Xia Hao (Mason Lee) is one of a group of engineers investigating reported subsidences in a rebuilt Chinese suburb. At the same time another Xia Hao (Gong Xihan), a young boy, plays with his friends among the demolished ruins of the same suburb. As their stories begin to intersect, the respective Haos’ lives appear to cross back and forth through time.
Events start off in a relatively simple fashion: a team of government-appointed engineers are measuring streets and buildings across a nameless city. They are hardly the most disciplined of workers, taking time off to smoke cigarettes, engage in conversation, and even take lengthy afternoon naps by the side of the road. At one stage Hao even drops a pair of binoculars over the side of an overpass and into the bushes below. There is no need to retrieve them, his boss claims, as they can just grab another pair from the office.
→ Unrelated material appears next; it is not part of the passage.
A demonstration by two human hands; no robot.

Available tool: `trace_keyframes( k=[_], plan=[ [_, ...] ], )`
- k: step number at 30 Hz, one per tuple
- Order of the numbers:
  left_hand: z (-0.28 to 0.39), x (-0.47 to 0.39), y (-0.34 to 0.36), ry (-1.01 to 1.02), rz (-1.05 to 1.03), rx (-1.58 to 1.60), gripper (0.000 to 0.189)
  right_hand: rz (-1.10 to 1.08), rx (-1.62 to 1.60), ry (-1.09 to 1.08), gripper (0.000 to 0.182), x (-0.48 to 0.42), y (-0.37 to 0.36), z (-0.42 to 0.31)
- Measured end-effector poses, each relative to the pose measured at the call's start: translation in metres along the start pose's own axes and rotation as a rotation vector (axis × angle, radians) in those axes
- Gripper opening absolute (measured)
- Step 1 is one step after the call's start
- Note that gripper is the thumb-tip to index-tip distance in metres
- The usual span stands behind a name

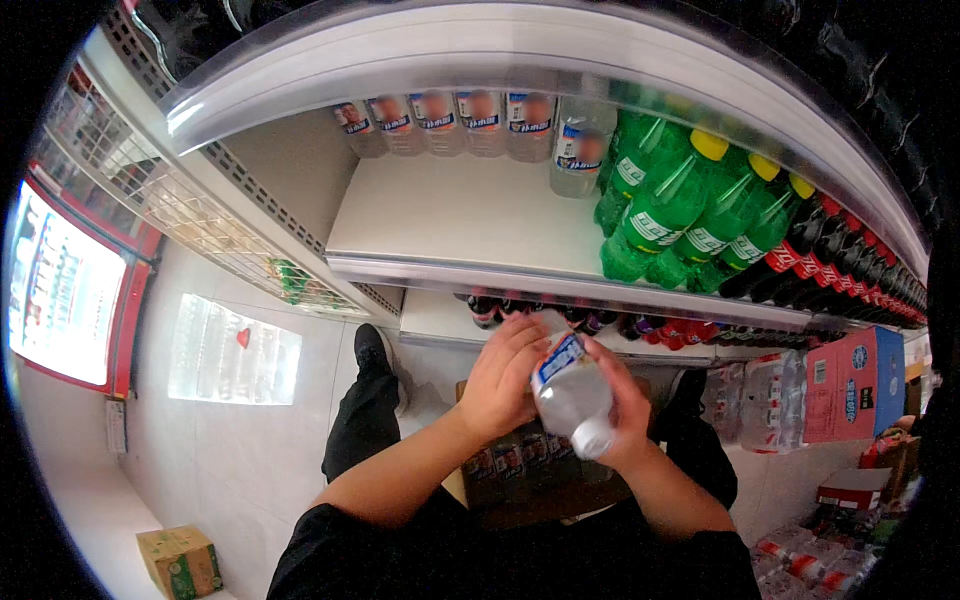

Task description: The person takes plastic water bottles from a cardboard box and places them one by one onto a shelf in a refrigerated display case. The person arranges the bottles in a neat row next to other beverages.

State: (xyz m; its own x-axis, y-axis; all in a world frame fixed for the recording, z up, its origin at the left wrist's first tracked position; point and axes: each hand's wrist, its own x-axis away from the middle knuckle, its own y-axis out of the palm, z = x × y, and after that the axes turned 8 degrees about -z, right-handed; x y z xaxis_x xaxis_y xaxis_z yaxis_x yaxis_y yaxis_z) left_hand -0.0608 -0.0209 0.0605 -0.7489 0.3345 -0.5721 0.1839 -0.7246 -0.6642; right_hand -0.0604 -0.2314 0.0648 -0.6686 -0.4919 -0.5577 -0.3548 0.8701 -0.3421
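Observation:
Both hands are on one clear plastic bottle [576,394] with a white cap and a blue-and-white label. It is tilted, its cap end towards me. My left hand [504,375] lies along its far left side, and my right hand [624,405] grips the right side near the cap. Below the hands is a brown box [555,506] holding more labelled bottles, partly hidden by my arms. In front, on the white shelf [450,214], a row of similar clear bottles [480,124] stands at the back. One clear bottle [579,154] is further forward, beside green bottles.
Green soda bottles [675,217] with yellow caps and dark cola bottles [832,247] fill the shelf's right part. Dark bottles [484,309] lie on the lower shelf. Wrapped bottle packs [772,401] and a pink-and-blue carton [851,386] stand right. A cardboard box [180,562] sits lower left.

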Motion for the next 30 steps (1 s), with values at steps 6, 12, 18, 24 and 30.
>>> trace_keyframes(
  k=[6,12,18,24,30],
  plan=[
    [-0.049,-0.003,0.002,-0.764,0.471,1.043,0.035,-0.102,0.212,0.072,0.042,-0.007,-0.007,-0.015],
    [-0.039,-0.047,-0.052,-0.649,0.702,1.429,0.042,-0.164,0.311,0.174,0.036,0.001,-0.013,-0.002],
    [-0.075,-0.030,-0.058,-0.325,0.511,1.097,0.046,-0.210,0.381,0.185,0.035,-0.005,-0.015,-0.009],
    [-0.068,-0.047,-0.082,-0.340,0.211,-0.127,0.073,-0.286,0.484,0.202,0.032,-0.007,-0.019,0.006],
    [-0.082,-0.090,-0.101,-0.656,-0.114,0.191,0.067,-0.343,0.453,0.189,0.032,-0.012,-0.016,0.008]
  ],
)
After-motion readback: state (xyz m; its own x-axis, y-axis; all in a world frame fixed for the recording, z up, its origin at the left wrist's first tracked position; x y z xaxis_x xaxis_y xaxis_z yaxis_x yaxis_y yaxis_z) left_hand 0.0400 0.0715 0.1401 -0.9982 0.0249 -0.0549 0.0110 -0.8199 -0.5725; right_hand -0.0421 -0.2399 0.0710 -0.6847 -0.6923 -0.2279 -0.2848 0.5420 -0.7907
When not at work, Hao breaks into an abandoned primary school and finds an abandoned journal in one of the desks. The journal relates the activities of the other Xia Hao, who roams the neighbourhood with a group of friends each day after school. It initially seems obvious that the two Haos are the same person – only then the younger Hao and his friend find the elder Hao’s abandoned binoculars where he dropped them. The two threads may be simultaneous and focus on different Haos. They might be a present day story with a flashback. They might be the other way around. Suburban Birds is a film without easy answers; there is simply a slightly uneasy, somewhat unsettling looseness over how it handles time and narrative.
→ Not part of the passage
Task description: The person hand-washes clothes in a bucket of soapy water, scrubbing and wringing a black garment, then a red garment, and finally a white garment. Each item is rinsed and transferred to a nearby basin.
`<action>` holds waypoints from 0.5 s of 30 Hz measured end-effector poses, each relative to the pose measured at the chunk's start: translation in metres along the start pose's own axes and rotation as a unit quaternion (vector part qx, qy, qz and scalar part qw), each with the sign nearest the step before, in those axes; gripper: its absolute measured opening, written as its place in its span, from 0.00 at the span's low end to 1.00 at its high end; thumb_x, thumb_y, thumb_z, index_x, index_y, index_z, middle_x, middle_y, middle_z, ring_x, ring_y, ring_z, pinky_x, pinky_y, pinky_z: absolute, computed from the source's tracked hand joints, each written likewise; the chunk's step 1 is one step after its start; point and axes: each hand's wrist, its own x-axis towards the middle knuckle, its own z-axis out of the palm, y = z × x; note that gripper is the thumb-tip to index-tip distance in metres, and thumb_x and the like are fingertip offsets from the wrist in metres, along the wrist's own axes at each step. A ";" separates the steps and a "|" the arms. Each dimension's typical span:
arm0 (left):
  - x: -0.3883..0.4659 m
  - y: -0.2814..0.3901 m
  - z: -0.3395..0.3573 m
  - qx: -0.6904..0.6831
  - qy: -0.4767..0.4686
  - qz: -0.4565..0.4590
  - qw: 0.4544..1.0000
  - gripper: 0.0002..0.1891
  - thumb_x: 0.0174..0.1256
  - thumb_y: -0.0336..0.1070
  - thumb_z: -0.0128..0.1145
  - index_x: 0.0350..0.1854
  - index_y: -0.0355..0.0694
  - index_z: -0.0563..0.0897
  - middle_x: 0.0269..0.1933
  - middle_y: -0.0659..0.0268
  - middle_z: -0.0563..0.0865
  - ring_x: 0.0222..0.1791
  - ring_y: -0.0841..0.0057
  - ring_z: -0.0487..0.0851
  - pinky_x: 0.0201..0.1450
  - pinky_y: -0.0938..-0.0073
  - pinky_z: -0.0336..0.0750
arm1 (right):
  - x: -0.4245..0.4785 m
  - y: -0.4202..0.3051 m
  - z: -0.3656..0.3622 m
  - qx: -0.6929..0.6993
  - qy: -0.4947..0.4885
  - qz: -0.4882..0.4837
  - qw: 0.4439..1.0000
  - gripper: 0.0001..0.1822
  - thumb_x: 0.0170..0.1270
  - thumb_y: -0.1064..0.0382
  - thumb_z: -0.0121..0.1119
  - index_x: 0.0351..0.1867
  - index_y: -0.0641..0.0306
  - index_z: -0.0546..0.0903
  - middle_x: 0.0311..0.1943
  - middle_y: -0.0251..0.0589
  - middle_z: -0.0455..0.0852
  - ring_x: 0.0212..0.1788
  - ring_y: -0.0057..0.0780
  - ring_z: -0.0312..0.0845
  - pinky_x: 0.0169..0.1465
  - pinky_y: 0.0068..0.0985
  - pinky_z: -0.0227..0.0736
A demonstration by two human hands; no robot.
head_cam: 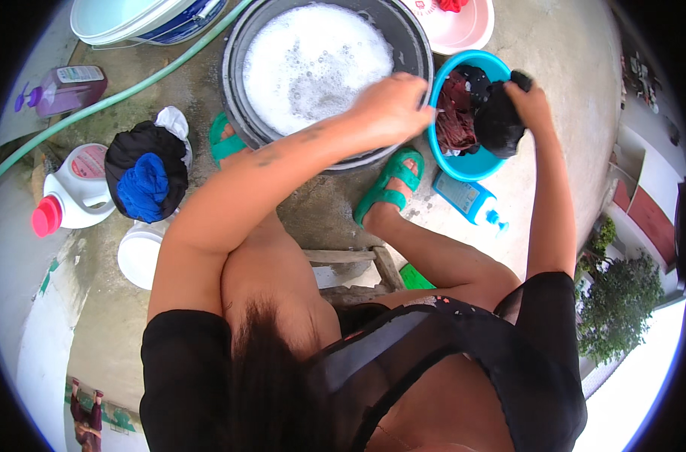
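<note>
My right hand (530, 104) grips a bunched black garment (498, 125) over the right side of a turquoise plastic basin (468, 168). Inside that basin lie a dark red garment (455, 116) and other dark clothes. My left hand (396, 108), blurred, reaches across the right rim of a large black tub (234, 107), close to the basin. Its fingers are curled, and whether they hold anything cannot be told. White suds (320, 62) cover the water in the tub.
Bottles stand or lie around: purple pump (75, 93), white jug with red cap (75, 189), blue pump (464, 198). Dark clothes with a blue cloth (143, 186) are piled left. A green hose (117, 99) crosses the ground. A pink basin (461, 25) and bucket (176, 25) stand beyond. A person (86, 418) is lower left.
</note>
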 end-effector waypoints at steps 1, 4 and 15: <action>-0.010 -0.020 -0.010 0.040 0.075 -0.018 0.996 0.23 0.63 0.46 0.61 0.56 0.36 0.80 0.51 0.51 0.84 0.51 0.56 0.84 0.55 0.63 0.77 | -0.003 0.004 0.025 -0.136 0.015 0.014 0.991 0.36 0.55 0.40 0.65 0.62 0.58 0.75 0.64 0.57 0.72 0.62 0.55 0.72 0.62 0.48 0.68; -0.044 -0.065 -0.071 0.200 0.316 -0.030 0.927 0.20 0.62 0.41 0.62 0.54 0.37 0.80 0.49 0.53 0.84 0.49 0.55 0.83 0.53 0.62 0.76 | -0.040 -0.057 0.050 -0.037 0.089 -0.221 0.970 0.32 0.57 0.47 0.66 0.63 0.55 0.75 0.65 0.50 0.71 0.64 0.55 0.68 0.63 0.47 0.67; -0.090 -0.111 -0.121 0.273 0.220 -0.363 0.863 0.27 0.67 0.48 0.55 0.60 0.31 0.72 0.43 0.40 0.86 0.44 0.41 0.83 0.48 0.49 0.76 | -0.045 -0.140 0.108 0.162 -0.013 -0.155 0.974 0.41 0.68 0.56 0.56 0.76 0.51 0.47 0.37 0.67 0.84 0.39 0.65 0.81 0.46 0.50 0.75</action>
It seems to fit comfortably alongside a number of Chinese film dramas in recent years, and have much in common with the works of Bi Gan, whose films Kaili Blues (2015) and Long Day’s Journey into Night (2018) also possess a blurry sense of cause-and-effect. In both directors’ works, what is more interesting than how the stories line up is how the different elements inform one another throughout the film. By the second half of Suburban Birds events begin to slide ever so subtly into a sort of mild horrific magical realism: the young Hao and his friends travel to see their mutual friend at his home, only for their journey to begin more elongated and dreamlike as it goes. Qiu does not seem interested in providing answers to any questions his audience may have, and this leaves the film with a sort of narrative ellipsis that expects each viewer to draw their own conclusions.
Technically the film acquits itself admirably, particularly for a first-time feature, with inventive photography and a nostalgic use of a classic 4:3 aspect ratio. As is the common style for contemporary Chinese drama, non-diegetic music is kept to a bare minimum. At close to two hours it does feel overly long, but it does accelerate as it goes. Move beyond the fairly slow first act and the film gets more and more interesting as it unfolds. The lead performances are strong, not just Lee and Gong as the two Haos but also Huang Lu, who is under-utilized as the older Hao’s girlfriend Swallow.
A lot of thought and care has gone into Suburban Birds, and that is reflected in the intriguing manner in which it plays out. As a debut work, it is sensational, and suggests Qiu Sheng is yet another new generation Chinese director on whom to keep an expectant eye.